→ Task to carry out: What is needed is a verbatim copy of the data, minus the pictures.

→ Dataset section:
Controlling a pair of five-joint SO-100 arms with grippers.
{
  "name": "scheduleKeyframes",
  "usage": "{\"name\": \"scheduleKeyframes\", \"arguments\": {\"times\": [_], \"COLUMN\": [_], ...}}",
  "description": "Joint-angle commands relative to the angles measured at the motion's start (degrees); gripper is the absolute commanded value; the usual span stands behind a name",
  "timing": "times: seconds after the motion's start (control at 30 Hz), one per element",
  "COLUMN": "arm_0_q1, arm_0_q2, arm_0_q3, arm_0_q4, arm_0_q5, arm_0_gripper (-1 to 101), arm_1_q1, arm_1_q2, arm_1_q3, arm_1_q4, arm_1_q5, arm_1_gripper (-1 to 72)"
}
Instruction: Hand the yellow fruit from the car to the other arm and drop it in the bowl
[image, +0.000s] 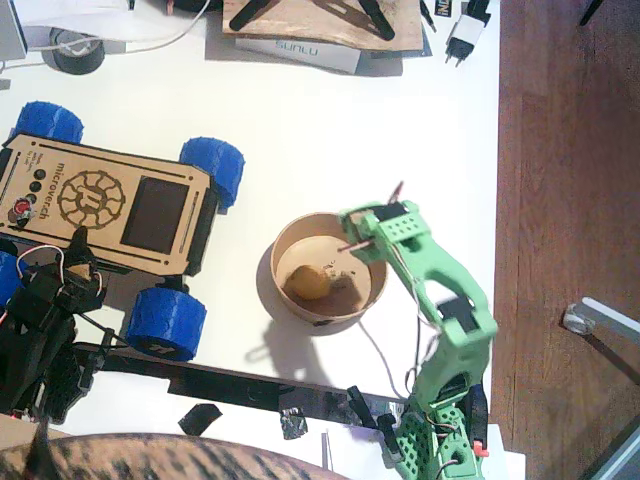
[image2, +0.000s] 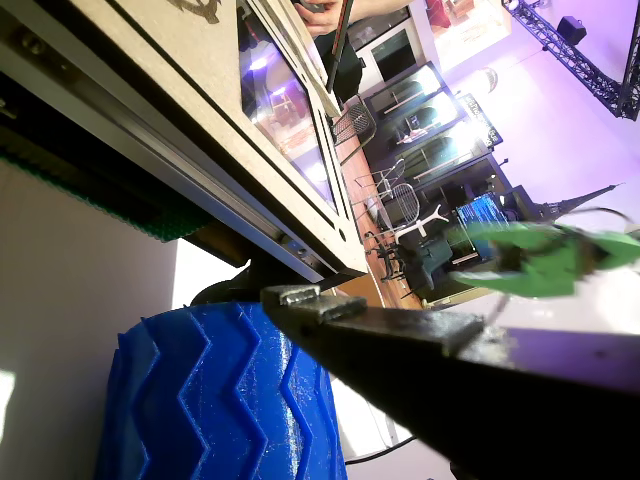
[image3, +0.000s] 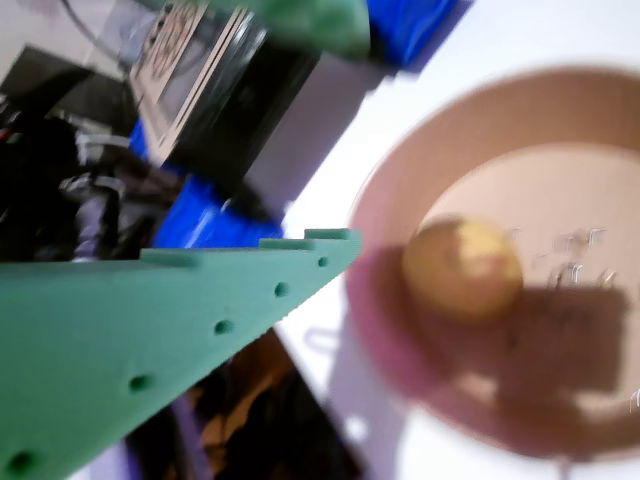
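Fixed view shows the yellow fruit (image: 306, 281) lying inside the bowl (image: 292, 233), so the drop looks done. Above the bowl's rim the green right gripper (image: 372, 226) hangs spread and empty. Left of the bowl, the black left gripper (image: 72, 265) rests by the car (image: 100, 200); its jaws I cannot tell.

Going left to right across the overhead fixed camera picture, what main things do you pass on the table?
The black left arm at the lower left edge → the car → the bowl with the yellow fruit resting inside → the green right arm, its gripper above the bowl's right rim.
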Motion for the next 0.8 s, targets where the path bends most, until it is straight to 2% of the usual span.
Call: {"name": "scheduleKeyframes", "arguments": {"times": [0.0, 0.03, 0.2, 0.5, 0.67, 0.77], "arm_0_q1": [-0.2, -0.2, -0.2, -0.2, -0.2, -0.2], "arm_0_q2": [0.0, 0.0, 0.0, 0.0, 0.0, 0.0], "arm_0_q3": [1.5, 1.5, 1.5, 1.5, 1.5, 1.5], "arm_0_q4": [2.0, 2.0, 2.0, 2.0, 2.0, 2.0], "arm_0_q5": [0.1, 0.1, 0.1, 0.1, 0.1, 0.1], "arm_0_gripper": [52, 52, 51, 51, 50, 46], "arm_1_q1": [-0.1, 0.4, 4.3, 10.2, 9.8, 11.3], "arm_1_q2": [16.6, 21.5, 42.7, 71.5, 80.9, 85.0], "arm_1_q3": [5.3, 8.0, 19.2, 41.9, 50.2, 53.7], "arm_1_q4": [2.8, 3.0, 1.3, -14.8, -15.5, -15.1], "arm_1_q5": [-2.5, -2.3, -0.9, -1.6, -1.2, -0.6], "arm_1_gripper": [2.0, 0.2, 0.2, 0.1, 0.1, 0.1]}}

→ Written response:
Controlling a pair of five-joint SO-100 arms with grippers.
{
  "name": "scheduleKeyframes",
  "usage": "{\"name\": \"scheduleKeyframes\", \"arguments\": {\"times\": [_], \"COLUMN\": [_], ...}}",
  "description": "Joint-angle commands relative to the angles measured at the motion's start (degrees); gripper is the absolute commanded value; the usual span stands behind a name",
  "timing": "times: seconds after the motion's start (control at 30 Hz), one per element",
  "COLUMN": "arm_0_q1, arm_0_q2, arm_0_q3, arm_0_q4, arm_0_q5, arm_0_gripper (-1 to 101), arm_1_q1, arm_1_q2, arm_1_q3, arm_1_q4, arm_1_q5, arm_1_gripper (-1 to 72)"
}
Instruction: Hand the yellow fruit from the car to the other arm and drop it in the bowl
[image, +0.000s] 
[image2, +0.000s] 
[image3, +0.000s] 
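Fixed view shows the yellow fruit (image: 306, 281) lying inside the bowl (image: 292, 233), so the drop looks done. Above the bowl's rim the green right gripper (image: 372, 226) hangs spread and empty. Left of the bowl, the black left gripper (image: 72, 265) rests by the car (image: 100, 200); its jaws I cannot tell.

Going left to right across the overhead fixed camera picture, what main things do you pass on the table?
The black left arm at the lower left edge → the car → the bowl with the yellow fruit resting inside → the green right arm, its gripper above the bowl's right rim.
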Motion for the next 0.8 s, targets where the path bends most, until it is straight to 2% of the usual span.
Call: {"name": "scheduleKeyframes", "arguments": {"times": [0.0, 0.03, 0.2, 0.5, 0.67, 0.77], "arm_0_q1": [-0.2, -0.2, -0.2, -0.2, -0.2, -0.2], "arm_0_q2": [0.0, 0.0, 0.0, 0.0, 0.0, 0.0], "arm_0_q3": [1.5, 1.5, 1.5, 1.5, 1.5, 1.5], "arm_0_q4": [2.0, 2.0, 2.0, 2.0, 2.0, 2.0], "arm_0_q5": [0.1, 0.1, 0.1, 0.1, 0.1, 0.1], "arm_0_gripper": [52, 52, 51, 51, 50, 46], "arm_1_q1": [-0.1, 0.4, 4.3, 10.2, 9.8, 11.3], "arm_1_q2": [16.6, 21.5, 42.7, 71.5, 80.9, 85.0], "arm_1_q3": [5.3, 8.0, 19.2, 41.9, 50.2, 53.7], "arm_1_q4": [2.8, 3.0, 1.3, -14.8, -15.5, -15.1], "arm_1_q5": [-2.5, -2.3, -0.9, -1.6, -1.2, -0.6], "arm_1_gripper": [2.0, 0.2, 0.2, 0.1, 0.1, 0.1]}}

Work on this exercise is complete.